When I drafted the specifications for the job each year, I had to tell the printer how many forms would be in each set and how many sets would be stapled together into each payment book (3 forms x 100 sets). The commercial printing supplier then used his standard paper stock for the forms and for the paper cover (standardized to keep costs reasonable by not creating a custom printing job).

Crash Numbering

The business forms printer added consecutive “crash” numbering (specified on the contract as “consecutive with no skips or omissions”). Crash numbering, which is still in use, involves a relief printing process whereby metal numbers strike the first sheet in a business form set printing a number on the substrate. The force of the strike makes successive impressions on each of the remaining sheets in the business form set since each sheet has an NCR coating that acts like carbon paper.

Marginals

I also had the printer add what we called “marginals.” These were words just outside the text of the form explaining the purpose of each sheet within each set. For instance, there was the main white copy for the merchant. Then there was the “student” copy and then the “teacher” copy. Each form (white, pink, yellow) had the appropriate red printed marginal. (These may be referred to by a different name now, but the concept is the same.)

The Application Form

The application form was similar, just larger than the payment form. It also had three parts in three different colors. It had marginals (“merchant copy,” “student copy,” and “teacher copy”). And it had a snap form or stub from which the three copies could be pulled apart.

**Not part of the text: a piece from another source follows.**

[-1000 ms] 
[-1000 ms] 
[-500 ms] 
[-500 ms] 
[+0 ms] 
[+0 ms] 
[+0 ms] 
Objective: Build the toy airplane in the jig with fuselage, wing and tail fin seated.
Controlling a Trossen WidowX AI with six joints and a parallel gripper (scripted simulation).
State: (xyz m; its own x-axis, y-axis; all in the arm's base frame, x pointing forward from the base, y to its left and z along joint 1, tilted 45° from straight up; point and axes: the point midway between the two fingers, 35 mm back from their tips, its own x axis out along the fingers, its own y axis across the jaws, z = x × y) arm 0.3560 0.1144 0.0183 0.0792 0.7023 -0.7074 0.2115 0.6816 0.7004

Unlike the payment form, the application form had writing on the back of the form as well as the front.

The custom printing vendor folded each copy, stacked 25 together, and then shrink wrapped each package to chipboard. This made it easier for the representatives of the company I worked for to register students. They could just grab a pack of registration forms, tear it open, and go.

What You Can Learn from This

Here are some things to keep in mind when you specify business forms:

  1. How many parts do you need each form to be (and in what colors)?
  2. What size do you need?
  3. How many ink colors will you use (one, two, four)?
  4. Will you need the forms sequentially numbered?
  5. Will you need to perforate the forms in specific ways (other than just at the stub)?
  6. Will the forms be printed on the back as well as the front (called back printing)?
  7. Will you need the forms wrapped in a particular way (shrink wrapped, for instance) in certain quantities?
  8. Do you want the forms assembled into a book with a paper wrap-around cover, or can they just be padded (glued on one edge to create a pad of paper)?
  9. Unlike the forms I designed and described earlier in the article, do you need the forms to be continuous (attached end-to-end) with pin feed holes so they can travel through a pin-feed computer printer, or do you need the forms (particularly the ink on the forms) to withstand the heat of a laser printer?
  10. Do you need any personalization (variable data that will change from sheet to sheet)?
  11. Do you need special finishing such as embossing or foil stamping?
  12. Do you need the NCR coating in a particular place only? This is called “pattern carbon.”
  13. Will you need MICR inks (magnetic ink for some financial records, readable by special equipment)?
  14. When in doubt, ask for samples to make sure your printed job will work in your office printing equipment.

One final thought: Choose a dedicated business forms printer. They are better equipped to produce jobs like these than standard printers are.